(Dataset excerpts)
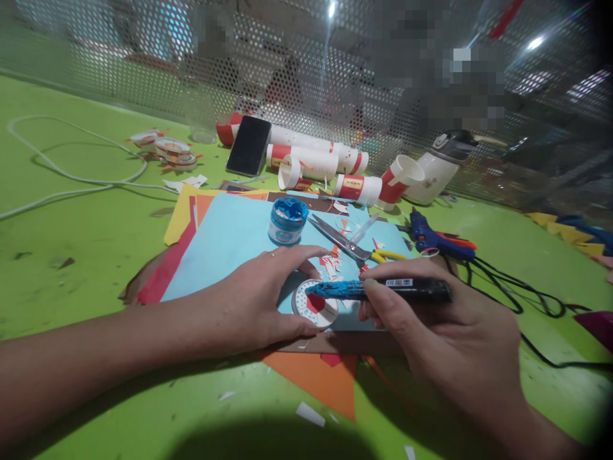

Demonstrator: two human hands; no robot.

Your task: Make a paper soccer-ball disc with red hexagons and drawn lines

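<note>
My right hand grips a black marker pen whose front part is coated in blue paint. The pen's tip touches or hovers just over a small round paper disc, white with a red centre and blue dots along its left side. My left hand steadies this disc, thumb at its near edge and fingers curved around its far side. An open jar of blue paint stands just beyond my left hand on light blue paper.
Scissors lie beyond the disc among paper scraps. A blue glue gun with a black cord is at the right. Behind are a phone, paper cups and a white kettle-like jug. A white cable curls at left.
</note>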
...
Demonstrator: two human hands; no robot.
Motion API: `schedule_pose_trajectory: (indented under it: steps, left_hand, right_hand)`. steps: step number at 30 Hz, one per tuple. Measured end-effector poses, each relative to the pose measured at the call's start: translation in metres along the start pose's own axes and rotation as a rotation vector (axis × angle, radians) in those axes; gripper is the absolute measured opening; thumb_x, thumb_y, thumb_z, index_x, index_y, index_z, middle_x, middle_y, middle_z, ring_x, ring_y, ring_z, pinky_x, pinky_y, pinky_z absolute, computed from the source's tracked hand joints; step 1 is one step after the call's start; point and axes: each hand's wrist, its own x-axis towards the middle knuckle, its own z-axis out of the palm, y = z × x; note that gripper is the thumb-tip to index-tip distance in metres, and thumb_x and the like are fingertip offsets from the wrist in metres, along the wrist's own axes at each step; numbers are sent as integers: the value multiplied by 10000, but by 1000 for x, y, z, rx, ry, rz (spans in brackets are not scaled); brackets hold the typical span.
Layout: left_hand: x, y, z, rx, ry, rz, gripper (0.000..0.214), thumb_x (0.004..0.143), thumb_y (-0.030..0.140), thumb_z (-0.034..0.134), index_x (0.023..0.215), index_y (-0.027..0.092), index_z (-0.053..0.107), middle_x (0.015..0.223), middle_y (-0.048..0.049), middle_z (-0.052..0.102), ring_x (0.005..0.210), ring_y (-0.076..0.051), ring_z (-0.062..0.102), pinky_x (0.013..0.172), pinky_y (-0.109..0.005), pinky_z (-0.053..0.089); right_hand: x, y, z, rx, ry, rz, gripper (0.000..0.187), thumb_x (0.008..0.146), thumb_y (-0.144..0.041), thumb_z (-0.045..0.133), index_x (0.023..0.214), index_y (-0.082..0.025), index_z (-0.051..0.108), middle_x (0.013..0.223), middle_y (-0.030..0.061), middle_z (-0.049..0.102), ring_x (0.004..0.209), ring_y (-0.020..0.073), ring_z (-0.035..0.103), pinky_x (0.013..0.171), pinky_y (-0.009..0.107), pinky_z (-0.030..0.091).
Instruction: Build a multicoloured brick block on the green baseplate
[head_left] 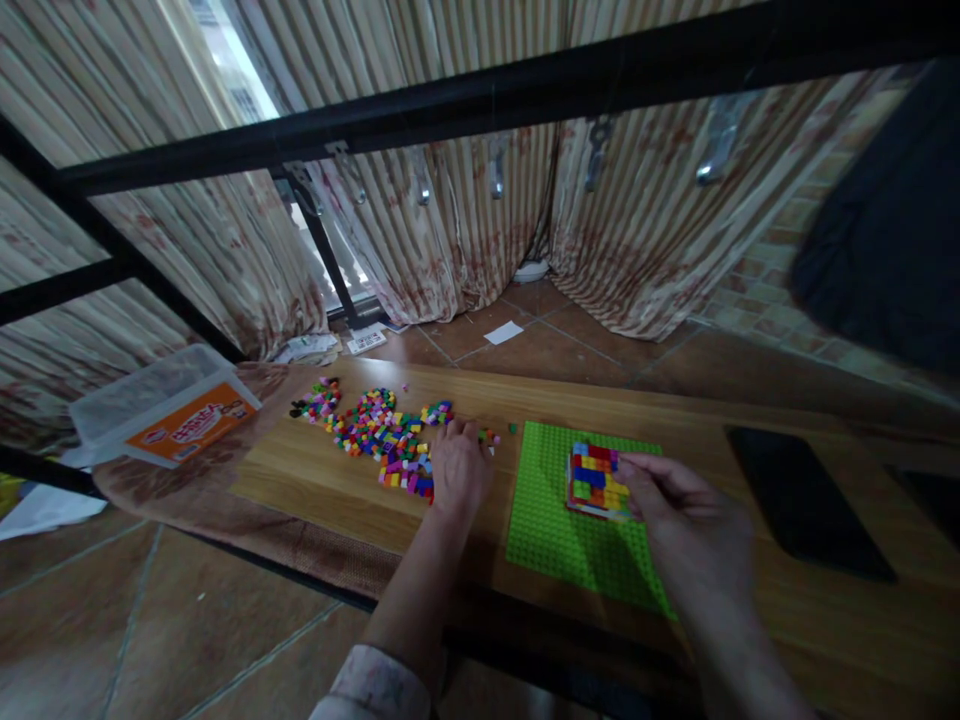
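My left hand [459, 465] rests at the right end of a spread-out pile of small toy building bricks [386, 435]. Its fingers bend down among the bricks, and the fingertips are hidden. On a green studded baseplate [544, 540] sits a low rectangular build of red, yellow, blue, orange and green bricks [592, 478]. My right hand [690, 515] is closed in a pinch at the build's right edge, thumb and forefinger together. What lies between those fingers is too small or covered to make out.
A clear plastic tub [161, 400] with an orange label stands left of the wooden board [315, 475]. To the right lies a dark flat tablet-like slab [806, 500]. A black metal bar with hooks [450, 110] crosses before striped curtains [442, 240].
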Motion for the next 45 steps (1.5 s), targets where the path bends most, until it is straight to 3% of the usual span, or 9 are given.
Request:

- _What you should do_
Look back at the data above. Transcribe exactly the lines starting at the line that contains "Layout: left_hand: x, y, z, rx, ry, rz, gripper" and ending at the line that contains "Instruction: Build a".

- _Exercise answer_
Layout: left_hand: x, y, z, rx, ry, rz, gripper (0.000..0.214), thumb_x (0.004..0.143), thumb_y (-0.030..0.140), thumb_z (-0.034..0.134), index_x (0.023..0.215), index_y (-0.027..0.092), index_z (-0.053..0.107), middle_x (0.015..0.223), middle_y (-0.048..0.049), middle_z (-0.052..0.102), ring_x (0.005..0.210), ring_y (-0.076..0.051), ring_z (-0.062..0.102), pinky_x (0.013..0.172), pinky_y (-0.109..0.005), pinky_z (-0.053..0.089); right_hand: x, y, z, rx, ry, rz, gripper (0.000..0.187), thumb_x (0.008..0.146), thumb_y (-0.144..0.041), thumb_z (-0.045..0.133), index_x (0.023..0.214), index_y (-0.082..0.025), index_z (-0.051..0.108), middle_x (0.013..0.223), middle_y (-0.030..0.061), middle_z (-0.049..0.102), ring_x (0.004..0.209), ring_y (-0.020..0.073), ring_z (-0.035..0.103), pinky_x (0.013..0.171), pinky_y (-0.009..0.107), pinky_z (-0.030..0.091).
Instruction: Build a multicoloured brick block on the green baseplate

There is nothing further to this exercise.